Exercise prompt → Reproduce exactly, from the data that follows, the line with "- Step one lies", the line with "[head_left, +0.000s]", and every line that lies between them.
%%
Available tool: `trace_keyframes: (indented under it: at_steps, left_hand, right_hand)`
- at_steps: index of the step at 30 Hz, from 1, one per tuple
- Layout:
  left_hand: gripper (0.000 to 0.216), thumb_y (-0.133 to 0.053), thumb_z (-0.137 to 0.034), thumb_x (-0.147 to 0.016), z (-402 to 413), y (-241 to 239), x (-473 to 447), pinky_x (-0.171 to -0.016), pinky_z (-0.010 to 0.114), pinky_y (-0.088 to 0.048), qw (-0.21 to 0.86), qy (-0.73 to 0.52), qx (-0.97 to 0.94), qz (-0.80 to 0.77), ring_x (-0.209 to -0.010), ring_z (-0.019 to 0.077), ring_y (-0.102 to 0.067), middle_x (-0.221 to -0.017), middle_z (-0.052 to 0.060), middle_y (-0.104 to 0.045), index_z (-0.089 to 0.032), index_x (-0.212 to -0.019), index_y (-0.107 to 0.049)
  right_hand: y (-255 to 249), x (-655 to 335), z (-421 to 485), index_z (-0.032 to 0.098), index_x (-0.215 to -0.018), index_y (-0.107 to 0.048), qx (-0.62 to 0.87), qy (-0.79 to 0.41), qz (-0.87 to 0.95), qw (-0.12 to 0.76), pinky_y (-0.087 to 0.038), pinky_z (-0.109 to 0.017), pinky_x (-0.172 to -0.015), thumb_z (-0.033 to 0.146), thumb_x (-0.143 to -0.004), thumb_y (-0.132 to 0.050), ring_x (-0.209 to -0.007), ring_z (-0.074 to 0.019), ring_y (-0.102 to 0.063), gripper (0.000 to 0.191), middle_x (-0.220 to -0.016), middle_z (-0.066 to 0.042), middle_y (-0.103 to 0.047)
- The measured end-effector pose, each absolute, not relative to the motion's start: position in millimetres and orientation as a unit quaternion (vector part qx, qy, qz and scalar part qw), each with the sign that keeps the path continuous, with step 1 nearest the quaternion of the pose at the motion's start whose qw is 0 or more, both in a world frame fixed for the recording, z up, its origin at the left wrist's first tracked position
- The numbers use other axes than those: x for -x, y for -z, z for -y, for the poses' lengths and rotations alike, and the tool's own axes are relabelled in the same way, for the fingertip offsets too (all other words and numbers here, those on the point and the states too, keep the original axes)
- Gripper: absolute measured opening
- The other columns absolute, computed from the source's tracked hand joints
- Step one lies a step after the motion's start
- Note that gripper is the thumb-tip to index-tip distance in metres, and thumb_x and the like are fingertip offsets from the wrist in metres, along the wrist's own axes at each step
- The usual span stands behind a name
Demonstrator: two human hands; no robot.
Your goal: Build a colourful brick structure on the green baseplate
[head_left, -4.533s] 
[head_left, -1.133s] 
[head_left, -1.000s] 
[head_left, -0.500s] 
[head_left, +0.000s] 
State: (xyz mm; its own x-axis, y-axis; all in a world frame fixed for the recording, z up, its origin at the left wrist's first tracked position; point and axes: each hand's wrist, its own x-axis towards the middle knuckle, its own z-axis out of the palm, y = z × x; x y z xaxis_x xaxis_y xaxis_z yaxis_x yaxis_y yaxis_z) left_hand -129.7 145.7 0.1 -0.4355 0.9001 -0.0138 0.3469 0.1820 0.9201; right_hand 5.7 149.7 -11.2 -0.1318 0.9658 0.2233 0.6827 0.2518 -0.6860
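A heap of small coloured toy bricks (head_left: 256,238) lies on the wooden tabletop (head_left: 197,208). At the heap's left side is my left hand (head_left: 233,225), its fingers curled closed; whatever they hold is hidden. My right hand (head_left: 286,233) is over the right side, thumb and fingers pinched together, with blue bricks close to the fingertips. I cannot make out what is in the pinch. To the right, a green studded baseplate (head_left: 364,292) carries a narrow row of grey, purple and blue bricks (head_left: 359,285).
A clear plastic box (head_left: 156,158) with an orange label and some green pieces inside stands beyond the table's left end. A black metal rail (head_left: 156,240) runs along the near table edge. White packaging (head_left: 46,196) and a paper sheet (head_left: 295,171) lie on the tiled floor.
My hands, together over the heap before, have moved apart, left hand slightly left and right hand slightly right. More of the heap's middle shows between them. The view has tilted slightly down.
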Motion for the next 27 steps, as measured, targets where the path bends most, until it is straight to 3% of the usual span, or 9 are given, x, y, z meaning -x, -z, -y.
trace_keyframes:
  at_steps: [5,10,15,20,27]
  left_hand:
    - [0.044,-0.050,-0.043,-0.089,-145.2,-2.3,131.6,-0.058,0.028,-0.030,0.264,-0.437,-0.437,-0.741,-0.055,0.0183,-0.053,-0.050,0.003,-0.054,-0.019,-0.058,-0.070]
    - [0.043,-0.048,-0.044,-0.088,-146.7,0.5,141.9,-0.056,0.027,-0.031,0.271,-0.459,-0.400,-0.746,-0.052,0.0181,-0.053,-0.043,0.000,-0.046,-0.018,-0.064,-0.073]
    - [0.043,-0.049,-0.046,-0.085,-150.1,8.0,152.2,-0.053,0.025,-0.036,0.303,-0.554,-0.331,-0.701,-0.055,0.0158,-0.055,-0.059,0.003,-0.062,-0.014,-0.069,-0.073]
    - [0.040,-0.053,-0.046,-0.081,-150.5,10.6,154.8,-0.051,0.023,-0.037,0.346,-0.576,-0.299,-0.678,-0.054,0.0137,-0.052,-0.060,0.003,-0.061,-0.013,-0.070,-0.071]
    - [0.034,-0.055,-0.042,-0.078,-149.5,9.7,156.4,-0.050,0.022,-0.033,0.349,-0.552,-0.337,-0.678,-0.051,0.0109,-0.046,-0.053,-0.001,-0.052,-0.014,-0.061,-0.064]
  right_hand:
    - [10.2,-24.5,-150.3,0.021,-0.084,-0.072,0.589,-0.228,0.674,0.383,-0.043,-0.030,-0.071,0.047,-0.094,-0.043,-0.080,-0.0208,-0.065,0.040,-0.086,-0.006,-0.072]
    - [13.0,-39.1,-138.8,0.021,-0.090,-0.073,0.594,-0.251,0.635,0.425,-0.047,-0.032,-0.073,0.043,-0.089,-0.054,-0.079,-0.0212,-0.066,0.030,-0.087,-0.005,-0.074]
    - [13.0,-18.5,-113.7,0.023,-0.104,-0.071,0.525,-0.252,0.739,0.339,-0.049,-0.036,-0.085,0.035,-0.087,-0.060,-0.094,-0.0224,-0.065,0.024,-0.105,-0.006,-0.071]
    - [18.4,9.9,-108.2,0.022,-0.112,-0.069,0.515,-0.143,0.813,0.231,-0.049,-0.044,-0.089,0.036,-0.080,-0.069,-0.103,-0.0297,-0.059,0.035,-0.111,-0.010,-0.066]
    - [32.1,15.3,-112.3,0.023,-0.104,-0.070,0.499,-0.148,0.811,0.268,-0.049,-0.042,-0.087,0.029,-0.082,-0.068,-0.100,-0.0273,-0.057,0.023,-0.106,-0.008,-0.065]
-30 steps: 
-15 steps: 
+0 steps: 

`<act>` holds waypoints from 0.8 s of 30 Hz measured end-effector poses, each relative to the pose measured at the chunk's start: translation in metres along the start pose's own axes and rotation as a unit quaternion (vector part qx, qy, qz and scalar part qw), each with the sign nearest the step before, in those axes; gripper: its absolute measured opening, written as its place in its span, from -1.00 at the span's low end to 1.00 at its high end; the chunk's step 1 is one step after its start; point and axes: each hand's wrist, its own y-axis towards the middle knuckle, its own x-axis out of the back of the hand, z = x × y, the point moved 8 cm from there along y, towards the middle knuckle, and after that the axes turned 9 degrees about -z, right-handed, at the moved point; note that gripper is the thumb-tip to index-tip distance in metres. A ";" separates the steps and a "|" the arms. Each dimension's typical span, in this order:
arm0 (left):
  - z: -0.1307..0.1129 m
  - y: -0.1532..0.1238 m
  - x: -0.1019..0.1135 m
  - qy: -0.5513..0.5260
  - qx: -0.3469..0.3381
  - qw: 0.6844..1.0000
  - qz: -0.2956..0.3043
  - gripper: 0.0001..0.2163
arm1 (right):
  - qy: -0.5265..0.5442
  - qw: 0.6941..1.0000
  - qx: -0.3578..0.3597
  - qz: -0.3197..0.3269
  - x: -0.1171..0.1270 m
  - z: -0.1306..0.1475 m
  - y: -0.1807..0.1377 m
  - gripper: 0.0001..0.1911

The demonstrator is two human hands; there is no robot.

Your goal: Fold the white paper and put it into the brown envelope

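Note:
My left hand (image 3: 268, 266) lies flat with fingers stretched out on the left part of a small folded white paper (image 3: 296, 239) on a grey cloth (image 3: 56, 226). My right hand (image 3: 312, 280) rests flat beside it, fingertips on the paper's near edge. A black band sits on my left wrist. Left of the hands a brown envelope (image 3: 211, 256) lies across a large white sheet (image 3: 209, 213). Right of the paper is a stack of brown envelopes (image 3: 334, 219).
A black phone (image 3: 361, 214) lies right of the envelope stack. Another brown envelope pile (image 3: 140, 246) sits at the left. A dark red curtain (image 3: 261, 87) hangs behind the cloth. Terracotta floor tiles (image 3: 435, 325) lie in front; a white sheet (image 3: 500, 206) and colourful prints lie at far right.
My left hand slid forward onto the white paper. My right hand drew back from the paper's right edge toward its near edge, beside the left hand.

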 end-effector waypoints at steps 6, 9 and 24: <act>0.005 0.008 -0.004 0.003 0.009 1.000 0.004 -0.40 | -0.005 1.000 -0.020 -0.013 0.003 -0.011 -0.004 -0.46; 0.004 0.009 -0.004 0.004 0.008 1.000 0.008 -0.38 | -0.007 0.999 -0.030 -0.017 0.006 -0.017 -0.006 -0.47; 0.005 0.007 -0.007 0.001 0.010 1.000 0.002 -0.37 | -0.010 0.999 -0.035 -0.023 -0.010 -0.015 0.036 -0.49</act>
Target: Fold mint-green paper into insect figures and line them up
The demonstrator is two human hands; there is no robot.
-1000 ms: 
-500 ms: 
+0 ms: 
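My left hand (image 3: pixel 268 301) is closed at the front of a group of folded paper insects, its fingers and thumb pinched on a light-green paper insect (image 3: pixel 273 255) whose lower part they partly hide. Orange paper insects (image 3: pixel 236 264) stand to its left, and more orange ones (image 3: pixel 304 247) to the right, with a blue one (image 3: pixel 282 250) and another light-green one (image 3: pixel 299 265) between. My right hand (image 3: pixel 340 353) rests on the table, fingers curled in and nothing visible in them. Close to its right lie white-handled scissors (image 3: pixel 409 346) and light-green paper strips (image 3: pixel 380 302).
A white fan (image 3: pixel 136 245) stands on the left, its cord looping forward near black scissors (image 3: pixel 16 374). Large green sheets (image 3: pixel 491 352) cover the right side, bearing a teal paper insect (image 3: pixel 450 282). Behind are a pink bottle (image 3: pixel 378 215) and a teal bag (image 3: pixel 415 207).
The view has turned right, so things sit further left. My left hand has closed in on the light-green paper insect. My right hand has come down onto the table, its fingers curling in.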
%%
Exercise answer →
- Step one lies a step after the motion's start
- Note that gripper is the thumb-tip to index-tip distance in metres, and thumb_x and the like are fingertip offsets from the wrist in metres, along the wrist's own axes at each step
- The usual span stands behind a name
Demonstrator: two human hands; no robot.
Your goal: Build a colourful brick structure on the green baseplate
[head_left, -4.533s] 
[head_left, -1.133s] 
[head_left, -1.000s] 
[head_left, -0.500s] 
[head_left, +0.000s] 

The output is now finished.